Más de 300 kilómetros recorrió el tráiler para traer la maquinaria solicitada. Dejó la carretera asfaltada para seguir por un camino de terracería; el último trecho fue atravesando un potrero, siempre cuesta arriba, pero nada exagerado, la máquina del tráiler no hacía ningún esfuerzo particularmente notable. No había ni lodo, pues el día, aunque fresco, estaba soleado y no había llovido en varios días. Justo cuando daban comienzo las maniobras para poner el vehículo en posición para descargar, la máquina dio un potente tosido y comenzó a sacar humo: se había desbielado.

A los pocos minutos llegó el propietario en lujoso auto. Dio indicaciones precisas al operador para bajar la maquinaria pesada, aun sin la rampa adecuada.

Pocos minutos después se hallaban en el lugar indicado por el viejito, ya nada más era cuestión de excavar unos cinco metros, lo cual con esa herramienta tan poderosa sería pan comido.

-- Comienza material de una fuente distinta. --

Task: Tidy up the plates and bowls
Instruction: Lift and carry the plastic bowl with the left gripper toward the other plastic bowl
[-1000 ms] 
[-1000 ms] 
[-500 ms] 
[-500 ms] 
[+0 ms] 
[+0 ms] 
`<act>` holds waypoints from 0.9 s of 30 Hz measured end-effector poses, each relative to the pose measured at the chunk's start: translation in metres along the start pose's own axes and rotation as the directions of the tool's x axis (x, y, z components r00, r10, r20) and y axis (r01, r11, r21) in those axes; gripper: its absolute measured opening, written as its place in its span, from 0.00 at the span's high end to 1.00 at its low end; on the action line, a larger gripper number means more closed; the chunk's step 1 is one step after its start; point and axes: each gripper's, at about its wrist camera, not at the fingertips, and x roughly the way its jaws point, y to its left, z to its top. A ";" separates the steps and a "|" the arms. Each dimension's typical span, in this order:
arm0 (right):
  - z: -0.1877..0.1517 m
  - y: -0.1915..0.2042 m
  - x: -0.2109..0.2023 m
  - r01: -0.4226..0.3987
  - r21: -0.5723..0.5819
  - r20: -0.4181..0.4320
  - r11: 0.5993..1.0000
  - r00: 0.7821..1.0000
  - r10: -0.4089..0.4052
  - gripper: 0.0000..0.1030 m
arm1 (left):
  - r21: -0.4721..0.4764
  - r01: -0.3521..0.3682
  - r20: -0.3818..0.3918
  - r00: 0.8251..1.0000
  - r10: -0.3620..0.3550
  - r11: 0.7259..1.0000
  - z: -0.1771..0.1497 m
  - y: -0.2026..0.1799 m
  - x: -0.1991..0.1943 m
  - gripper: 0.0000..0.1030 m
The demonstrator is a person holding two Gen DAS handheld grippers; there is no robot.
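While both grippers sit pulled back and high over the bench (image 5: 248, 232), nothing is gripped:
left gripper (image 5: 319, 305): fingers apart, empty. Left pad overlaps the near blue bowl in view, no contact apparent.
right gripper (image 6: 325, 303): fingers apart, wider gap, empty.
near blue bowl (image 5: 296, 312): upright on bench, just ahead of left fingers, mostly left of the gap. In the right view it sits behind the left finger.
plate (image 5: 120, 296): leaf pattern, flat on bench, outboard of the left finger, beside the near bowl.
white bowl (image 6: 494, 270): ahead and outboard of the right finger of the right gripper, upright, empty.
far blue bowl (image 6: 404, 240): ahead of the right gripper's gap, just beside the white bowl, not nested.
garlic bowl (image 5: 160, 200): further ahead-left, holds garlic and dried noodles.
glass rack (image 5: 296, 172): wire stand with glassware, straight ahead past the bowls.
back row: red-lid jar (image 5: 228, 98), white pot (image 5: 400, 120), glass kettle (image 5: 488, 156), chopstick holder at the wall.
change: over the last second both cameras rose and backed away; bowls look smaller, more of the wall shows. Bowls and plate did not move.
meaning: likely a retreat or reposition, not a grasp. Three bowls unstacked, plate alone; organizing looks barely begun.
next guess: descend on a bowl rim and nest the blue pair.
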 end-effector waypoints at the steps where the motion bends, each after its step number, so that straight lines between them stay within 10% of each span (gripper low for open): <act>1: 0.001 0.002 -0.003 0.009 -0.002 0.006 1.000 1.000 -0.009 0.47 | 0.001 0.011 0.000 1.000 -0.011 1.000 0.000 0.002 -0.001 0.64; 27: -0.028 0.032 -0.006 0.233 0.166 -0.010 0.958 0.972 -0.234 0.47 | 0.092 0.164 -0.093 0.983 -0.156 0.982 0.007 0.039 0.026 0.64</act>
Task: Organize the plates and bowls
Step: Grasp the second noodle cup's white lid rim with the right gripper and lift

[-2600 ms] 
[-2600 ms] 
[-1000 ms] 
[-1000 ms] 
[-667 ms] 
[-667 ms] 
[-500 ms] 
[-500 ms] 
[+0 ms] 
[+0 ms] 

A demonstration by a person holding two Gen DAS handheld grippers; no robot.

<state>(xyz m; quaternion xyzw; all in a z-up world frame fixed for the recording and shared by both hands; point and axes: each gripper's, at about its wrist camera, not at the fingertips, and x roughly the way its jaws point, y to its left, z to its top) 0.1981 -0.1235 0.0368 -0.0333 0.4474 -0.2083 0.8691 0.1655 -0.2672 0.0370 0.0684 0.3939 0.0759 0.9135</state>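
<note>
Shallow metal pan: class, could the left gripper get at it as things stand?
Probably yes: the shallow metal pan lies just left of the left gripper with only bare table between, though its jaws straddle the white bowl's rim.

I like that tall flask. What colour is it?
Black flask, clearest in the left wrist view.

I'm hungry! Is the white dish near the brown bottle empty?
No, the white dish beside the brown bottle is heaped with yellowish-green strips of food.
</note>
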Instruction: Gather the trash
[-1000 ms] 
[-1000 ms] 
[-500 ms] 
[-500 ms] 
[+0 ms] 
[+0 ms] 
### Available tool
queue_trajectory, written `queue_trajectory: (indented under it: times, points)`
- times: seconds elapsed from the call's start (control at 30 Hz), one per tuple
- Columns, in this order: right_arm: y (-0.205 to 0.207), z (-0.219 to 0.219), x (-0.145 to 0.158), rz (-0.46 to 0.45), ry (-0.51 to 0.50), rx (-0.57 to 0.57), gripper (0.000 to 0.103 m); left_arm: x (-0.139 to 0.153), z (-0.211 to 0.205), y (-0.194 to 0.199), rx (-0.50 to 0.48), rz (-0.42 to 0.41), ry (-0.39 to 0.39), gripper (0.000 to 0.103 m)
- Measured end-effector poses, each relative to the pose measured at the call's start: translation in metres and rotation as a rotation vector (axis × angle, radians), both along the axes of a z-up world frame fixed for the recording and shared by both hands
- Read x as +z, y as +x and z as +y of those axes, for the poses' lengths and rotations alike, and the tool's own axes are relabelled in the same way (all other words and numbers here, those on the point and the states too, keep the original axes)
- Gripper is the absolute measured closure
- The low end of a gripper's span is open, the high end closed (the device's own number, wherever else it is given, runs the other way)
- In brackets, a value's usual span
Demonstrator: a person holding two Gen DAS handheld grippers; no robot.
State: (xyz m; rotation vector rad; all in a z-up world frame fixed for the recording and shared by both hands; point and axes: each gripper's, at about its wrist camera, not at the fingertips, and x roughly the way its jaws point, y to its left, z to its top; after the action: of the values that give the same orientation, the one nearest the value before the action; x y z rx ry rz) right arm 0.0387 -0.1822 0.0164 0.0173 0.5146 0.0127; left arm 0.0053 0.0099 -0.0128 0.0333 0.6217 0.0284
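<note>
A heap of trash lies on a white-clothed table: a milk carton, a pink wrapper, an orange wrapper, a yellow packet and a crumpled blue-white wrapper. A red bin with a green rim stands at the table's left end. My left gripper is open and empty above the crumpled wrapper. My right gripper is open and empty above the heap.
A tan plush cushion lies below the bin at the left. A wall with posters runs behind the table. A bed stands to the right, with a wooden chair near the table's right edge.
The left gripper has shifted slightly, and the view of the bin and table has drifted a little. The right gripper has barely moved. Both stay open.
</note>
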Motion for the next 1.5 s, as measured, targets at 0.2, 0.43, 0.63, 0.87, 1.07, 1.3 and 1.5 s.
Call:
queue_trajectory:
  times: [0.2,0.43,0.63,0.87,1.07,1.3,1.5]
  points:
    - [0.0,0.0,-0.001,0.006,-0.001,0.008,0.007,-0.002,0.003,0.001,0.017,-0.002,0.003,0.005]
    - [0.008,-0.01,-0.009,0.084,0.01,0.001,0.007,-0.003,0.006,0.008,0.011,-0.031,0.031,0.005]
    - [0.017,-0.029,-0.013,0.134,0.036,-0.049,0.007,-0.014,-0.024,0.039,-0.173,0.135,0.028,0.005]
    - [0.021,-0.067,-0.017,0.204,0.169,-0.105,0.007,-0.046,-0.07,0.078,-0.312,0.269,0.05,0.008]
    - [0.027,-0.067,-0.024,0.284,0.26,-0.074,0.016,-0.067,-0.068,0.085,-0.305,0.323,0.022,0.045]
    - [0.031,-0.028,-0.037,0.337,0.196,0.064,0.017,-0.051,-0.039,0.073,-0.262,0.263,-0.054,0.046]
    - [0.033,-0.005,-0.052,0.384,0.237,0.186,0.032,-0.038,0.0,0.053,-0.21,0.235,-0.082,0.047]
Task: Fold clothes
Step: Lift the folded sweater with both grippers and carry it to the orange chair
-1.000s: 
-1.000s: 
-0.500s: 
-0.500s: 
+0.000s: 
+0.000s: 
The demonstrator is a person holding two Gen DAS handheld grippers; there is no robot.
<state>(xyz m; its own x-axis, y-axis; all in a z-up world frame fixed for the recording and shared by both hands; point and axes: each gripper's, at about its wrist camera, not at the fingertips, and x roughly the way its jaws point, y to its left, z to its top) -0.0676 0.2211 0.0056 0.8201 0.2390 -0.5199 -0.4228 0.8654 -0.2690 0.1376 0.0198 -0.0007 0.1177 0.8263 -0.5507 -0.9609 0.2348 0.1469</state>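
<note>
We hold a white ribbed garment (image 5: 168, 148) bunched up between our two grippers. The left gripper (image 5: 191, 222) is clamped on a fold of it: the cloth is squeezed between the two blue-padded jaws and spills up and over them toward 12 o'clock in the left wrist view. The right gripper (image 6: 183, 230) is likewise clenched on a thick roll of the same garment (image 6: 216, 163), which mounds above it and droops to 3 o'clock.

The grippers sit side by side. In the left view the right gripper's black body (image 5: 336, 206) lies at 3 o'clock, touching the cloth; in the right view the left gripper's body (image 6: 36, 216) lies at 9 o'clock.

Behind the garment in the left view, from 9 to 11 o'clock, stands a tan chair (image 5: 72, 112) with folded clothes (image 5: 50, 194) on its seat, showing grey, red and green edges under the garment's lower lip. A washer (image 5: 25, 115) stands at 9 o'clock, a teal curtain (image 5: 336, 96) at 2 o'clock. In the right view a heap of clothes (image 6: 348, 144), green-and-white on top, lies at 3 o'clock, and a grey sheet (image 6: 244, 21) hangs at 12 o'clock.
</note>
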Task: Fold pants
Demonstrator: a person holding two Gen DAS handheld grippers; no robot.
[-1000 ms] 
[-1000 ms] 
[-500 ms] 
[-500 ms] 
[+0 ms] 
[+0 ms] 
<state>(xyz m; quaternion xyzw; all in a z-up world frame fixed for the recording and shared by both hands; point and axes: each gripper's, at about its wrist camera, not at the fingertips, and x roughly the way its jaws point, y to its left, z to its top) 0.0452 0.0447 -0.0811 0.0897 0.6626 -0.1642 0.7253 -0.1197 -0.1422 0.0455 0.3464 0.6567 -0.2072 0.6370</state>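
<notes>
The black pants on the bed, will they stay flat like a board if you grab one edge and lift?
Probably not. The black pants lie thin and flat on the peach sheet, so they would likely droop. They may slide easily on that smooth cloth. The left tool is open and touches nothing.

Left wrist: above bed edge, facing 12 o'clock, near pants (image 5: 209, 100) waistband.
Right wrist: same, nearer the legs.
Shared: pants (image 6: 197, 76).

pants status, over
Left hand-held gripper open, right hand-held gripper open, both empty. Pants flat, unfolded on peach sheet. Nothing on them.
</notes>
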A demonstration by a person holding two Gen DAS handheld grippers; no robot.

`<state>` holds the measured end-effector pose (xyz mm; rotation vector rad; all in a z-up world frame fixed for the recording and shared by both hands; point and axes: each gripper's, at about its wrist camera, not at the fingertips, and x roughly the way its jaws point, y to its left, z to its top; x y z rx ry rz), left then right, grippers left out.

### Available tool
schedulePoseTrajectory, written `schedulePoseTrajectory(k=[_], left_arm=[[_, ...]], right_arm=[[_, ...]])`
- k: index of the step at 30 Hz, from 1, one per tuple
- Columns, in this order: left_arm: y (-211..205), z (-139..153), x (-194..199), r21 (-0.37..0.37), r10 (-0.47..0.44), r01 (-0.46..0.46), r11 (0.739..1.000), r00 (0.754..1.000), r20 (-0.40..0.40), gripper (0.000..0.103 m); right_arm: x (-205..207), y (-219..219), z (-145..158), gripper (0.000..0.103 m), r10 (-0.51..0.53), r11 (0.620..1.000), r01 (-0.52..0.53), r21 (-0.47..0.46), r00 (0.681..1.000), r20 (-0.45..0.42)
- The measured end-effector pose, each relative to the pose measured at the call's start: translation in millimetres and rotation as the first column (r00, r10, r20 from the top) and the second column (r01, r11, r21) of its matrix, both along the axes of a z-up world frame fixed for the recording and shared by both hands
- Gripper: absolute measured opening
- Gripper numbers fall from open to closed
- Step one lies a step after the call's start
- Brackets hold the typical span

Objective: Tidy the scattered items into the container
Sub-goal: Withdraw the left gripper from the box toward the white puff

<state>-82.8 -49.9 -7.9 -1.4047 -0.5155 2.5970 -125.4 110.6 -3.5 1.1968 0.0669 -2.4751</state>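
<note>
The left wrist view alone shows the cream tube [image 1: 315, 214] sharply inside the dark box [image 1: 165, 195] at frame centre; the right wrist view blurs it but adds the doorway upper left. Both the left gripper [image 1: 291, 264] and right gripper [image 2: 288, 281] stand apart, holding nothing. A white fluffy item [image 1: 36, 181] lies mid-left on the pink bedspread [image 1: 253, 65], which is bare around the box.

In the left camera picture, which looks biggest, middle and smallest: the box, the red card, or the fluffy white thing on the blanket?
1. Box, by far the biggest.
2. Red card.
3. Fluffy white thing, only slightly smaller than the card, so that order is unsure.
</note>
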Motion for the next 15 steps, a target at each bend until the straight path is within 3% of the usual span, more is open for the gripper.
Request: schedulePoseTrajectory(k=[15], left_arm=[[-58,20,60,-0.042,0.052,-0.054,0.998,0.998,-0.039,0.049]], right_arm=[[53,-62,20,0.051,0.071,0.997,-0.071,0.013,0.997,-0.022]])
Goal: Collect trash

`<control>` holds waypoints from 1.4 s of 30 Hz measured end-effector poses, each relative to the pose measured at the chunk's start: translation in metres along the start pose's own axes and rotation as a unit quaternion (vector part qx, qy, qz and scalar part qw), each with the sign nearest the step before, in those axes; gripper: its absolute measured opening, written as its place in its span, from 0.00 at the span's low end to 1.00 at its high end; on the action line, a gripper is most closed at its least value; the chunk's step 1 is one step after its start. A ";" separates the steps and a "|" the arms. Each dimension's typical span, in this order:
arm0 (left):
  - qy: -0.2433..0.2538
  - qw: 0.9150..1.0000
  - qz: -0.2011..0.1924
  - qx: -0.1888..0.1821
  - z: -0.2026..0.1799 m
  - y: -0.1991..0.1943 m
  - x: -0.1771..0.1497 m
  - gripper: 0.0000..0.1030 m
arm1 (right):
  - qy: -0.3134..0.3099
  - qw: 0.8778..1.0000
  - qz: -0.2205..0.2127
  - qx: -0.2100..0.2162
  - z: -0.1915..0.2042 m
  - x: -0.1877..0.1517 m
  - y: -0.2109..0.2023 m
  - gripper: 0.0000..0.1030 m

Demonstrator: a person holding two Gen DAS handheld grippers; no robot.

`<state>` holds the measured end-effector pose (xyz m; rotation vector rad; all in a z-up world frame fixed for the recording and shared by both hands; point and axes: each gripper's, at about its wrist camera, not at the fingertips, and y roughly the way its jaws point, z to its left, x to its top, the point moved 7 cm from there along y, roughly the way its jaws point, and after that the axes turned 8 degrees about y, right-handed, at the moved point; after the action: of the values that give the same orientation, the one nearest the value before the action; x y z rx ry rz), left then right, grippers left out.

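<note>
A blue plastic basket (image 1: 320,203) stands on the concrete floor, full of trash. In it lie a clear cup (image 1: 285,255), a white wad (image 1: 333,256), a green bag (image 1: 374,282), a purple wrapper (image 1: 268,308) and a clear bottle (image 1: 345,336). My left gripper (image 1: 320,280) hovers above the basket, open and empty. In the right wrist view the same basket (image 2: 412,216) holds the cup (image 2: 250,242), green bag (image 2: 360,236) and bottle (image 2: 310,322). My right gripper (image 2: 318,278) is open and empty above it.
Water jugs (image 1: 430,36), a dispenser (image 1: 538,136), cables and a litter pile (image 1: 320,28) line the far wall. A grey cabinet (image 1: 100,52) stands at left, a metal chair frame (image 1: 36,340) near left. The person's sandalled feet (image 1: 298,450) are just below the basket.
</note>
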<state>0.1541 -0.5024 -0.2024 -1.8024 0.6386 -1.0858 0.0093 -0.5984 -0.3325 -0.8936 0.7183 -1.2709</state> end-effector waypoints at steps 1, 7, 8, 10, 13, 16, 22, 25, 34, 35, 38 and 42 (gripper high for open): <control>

El operario puso en posición la máquina, levantó el brazo para comenzar a excavar… y en ese momento se tronaron todas las mangueras del sistema hidráulico de la sofisticada maquinaria, quedando de esa forma inutilizable por completo.

Silvio, el propietario, con total resignación, opinó:

--Yo no dudo que el tesoro que ustedes dicen esté allí, pero me queda claro que no es para nosotros, vámonos, ya mañana mandaré a traer un mecánico.

Y ahí terminó la excavación. Es de suponerse que el tesoro sigue ahí.

1 Gambusino: aquel que busca tesoros enterrados.